Résumé de la décision
La décision analyse la question prioritaire de constitutionnalité (QPC) portant sur la conformité des articles 35 et 39 de la loi n° 2009-1436 du 24 novembre 2009 relative aux pénitentiaires, ainsi que des articles 145-4 et 715 du Code de procédure pénale. Elle concerne les droits des personnes détenues, notamment leurs possibilités de recevoir des visites et d'effectuer des appels. Le Conseil d'État, après avoir examiné les arguments soulevés, a décidé de renvoyer ces questions au Conseil constitutionnel pour qu'il se prononce sur leur conformité à la Constitution.
Arguments pertinents
1. Applicabilité et antériorité des dispositions : La décision souligne que les dispositions législatives contestées sont applicables au litige et qu'elles n'ont pas été déclarées conformes à la Constitution précédemment, ce qui répond aux critères établis par l'article 23-5 de l'ordonnance n° 58-1067 du 7 novembre 1958.
2. Question de sérieux : Les moyens soutenant que les articles en question portent atteinte aux droits garantis par la Constitution, notamment le droit à un recours effectif, révèlent un caractère sérieux.
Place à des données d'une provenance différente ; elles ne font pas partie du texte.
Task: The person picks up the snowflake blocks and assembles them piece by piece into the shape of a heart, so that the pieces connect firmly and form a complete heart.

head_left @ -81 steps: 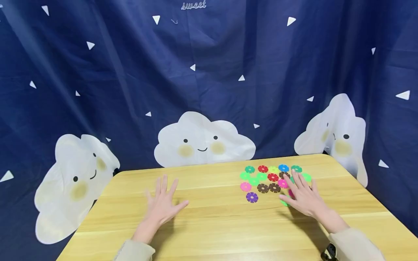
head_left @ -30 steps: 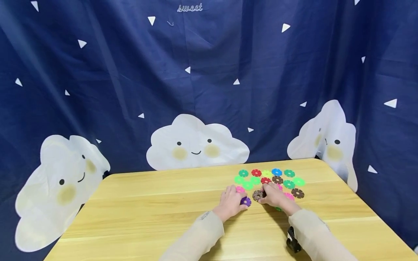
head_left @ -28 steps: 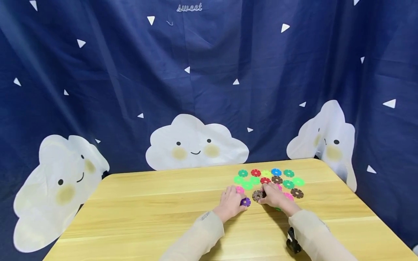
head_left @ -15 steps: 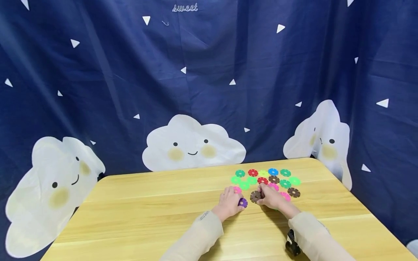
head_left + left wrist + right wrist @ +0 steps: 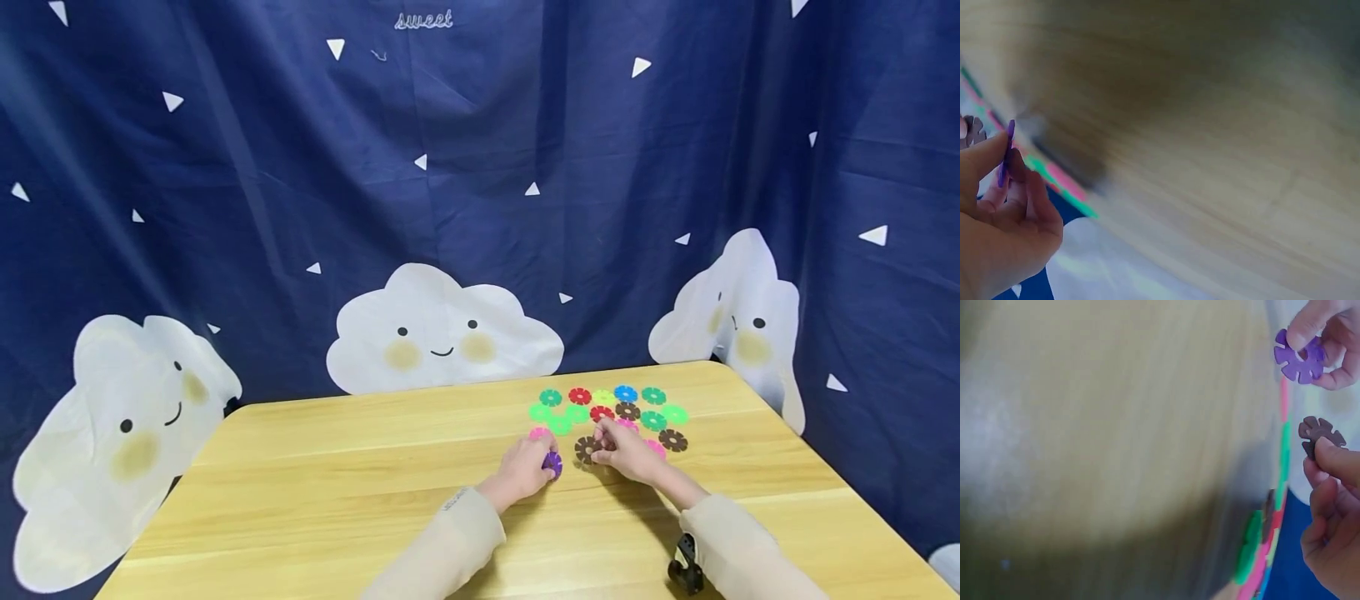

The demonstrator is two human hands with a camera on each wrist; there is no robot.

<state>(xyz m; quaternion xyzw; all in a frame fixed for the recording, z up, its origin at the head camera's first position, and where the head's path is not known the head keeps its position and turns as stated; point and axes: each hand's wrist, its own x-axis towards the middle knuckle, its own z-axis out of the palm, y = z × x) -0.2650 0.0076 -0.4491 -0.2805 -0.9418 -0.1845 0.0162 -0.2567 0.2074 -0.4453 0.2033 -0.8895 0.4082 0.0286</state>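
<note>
My left hand point(image 5: 522, 468) pinches a purple notched plastic disc point(image 5: 553, 467) between thumb and fingers. In the left wrist view that disc point(image 5: 1007, 156) stands edge-on, raised off the table. Just to its right, my right hand point(image 5: 636, 455) holds a brown notched disc point(image 5: 586, 450) by its right side. The right wrist view shows the brown disc point(image 5: 1319, 431) under the thumb, and the purple disc point(image 5: 1297, 359) a short gap away from it. The two discs do not touch. Part of each is covered by fingers.
Several notched discs lie flat beyond and right of my hands, among them a blue one point(image 5: 626, 393), a red one point(image 5: 580, 397) and another brown one point(image 5: 672, 440). They rest on a wooden table point(image 5: 322, 508). A dark blue curtain point(image 5: 480, 208) hangs behind it.
Both hands were spread wide apart, then came together at the discs. Each has taken a disc, one purple and one brown, and these are now raised from the table.
</note>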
Ceci est fondé sur des affirmations que le législateur n’a pas pleinement respecté ses compétences stipulées par l’article 34 de la Constitution, en raison de l’absence de recours face à un défaut de réponse du juge d’instruction aux demandes de permis de visite (§ 4).
3. Compétence des autorités judiciaires : La décision perçoit la compétence accordée au procureur de la République pour statuer sur les demandes des détenus, ce qui soulève une question sur l’équilibre entre l’autorité judiciaire et les droits des détenus (§ 3).
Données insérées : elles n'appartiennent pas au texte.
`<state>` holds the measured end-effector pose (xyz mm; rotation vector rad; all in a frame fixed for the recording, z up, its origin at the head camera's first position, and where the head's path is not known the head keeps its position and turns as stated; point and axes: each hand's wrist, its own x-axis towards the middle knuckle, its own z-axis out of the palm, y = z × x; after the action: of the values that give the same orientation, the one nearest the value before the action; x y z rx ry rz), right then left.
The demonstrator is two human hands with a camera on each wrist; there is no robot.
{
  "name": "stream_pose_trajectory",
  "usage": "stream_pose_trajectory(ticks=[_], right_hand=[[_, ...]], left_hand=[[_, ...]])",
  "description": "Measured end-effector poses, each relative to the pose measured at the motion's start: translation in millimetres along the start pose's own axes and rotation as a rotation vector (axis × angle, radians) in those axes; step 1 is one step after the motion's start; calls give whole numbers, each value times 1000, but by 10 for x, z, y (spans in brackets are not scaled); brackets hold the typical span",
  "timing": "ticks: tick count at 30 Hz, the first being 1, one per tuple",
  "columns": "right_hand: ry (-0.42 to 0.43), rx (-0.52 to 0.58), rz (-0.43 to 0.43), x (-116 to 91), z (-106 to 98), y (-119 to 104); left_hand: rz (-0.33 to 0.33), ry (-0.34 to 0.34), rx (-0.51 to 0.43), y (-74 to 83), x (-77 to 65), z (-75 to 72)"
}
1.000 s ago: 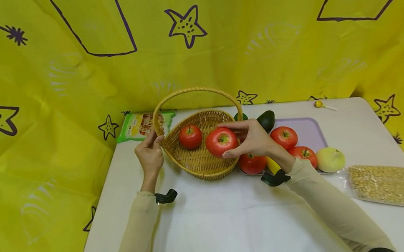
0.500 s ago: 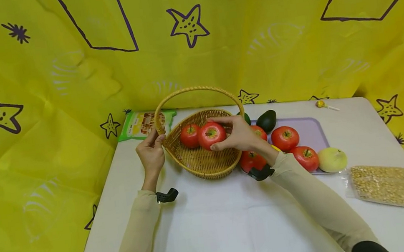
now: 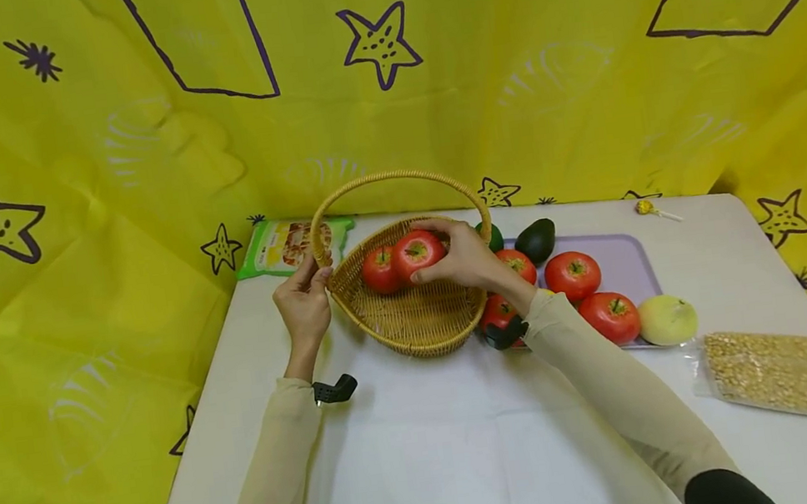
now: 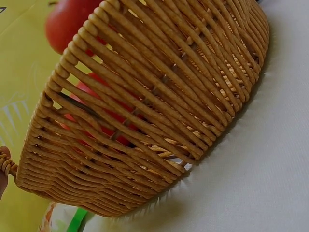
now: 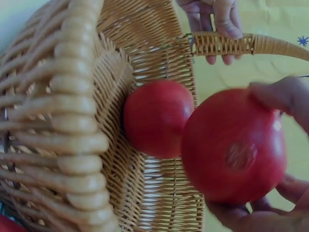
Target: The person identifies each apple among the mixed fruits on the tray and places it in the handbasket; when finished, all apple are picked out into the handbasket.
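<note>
A wicker basket (image 3: 413, 331) with a tall arched handle (image 3: 394, 176) stands on the table. My left hand (image 3: 303, 308) pinches the handle's left foot near the rim; the right wrist view shows the thumb and fingers around it. One red apple (image 3: 379, 272) lies inside the basket, seen through the weave in the left wrist view. My right hand (image 3: 466, 254) grips a second red apple (image 5: 236, 145) between thumb and fingers, over the basket's inside. From the head view this held apple (image 3: 419, 253) overlaps the right side of the first one.
Right of the basket, a lilac tray (image 3: 627, 258) bears several red apples (image 3: 573, 275), an avocado (image 3: 535, 242) and a pale yellow-green fruit (image 3: 669, 319). A green packet (image 3: 274, 247) lies behind left, a lollipop (image 3: 646, 208) behind right, a bag of yellow kernels (image 3: 781, 374) at right.
My right hand has carried its apple left and slightly back, from the basket's right side to close by the apple inside. My left hand keeps its hold on the handle.
</note>
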<state>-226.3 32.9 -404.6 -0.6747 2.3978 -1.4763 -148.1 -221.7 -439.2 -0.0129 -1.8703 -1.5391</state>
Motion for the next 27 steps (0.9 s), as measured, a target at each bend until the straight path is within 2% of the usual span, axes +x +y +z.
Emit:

Interprétations et citations légales
- Ordonnance n° 58-1067 - Article 23-5:
Cet article établit les conditions dans lesquelles une QPC peut être soulevée, stipulant que "le moyen tiré de ce qu'une disposition législative porte atteinte aux droits et libertés garantis par la Constitution peut être soulevé". Cela sert de fondation pour la possibilité de contester les articles relatifs aux droits des détenus.
- Code de procédure pénale - Article 715 :
Ce texte précise que les juges et les procureurs ont le pouvoir d’ordonner des mesures dans le cadre d’instructions judiciaires. L'analyse de ce texte permet de questionner la portée de cette compétence et son impact sur le droit des prévenus à être informés et à faire appel des décisions prises concernant leur détention et leur accès aux visites : "Le juge d'instruction, le président de la chambre de l'instruction et le président de la cour d'assises, ainsi que le procureur de la République et le procureur général, peuvent donner tous les ordres nécessaires...".
- Code de procédure pénale - Article 145-4 :
Cet article facilite les conditions dans lesquelles une personne placée en détention provisoire peut recevoir des visites. Cependant, la décision souligne qu'il est critiqué pour son incapacité à garantir un recours effectif en cas de refus, ce qui pourrait interférer avec les droits garantis : "A l'expiration d'un délai d'un mois à compter du placement en détention provisoire, le juge d'instruction ne peut refuser de délivrer un permis de visite à un membre de la famille de la personne détenue que par une décision écrite et spécialement motivée".
Cette décision met ipso facto en exergue l'équilibre délicat entre les prérogatives de la justice pénale et le respect des droits fondamentaux des détenus dans le cadre de la législation française. Les renvois au Conseil constitutionnel soulignent l'importance de la garantie des droits individuels face à l'exercice du pouvoir judiciaire.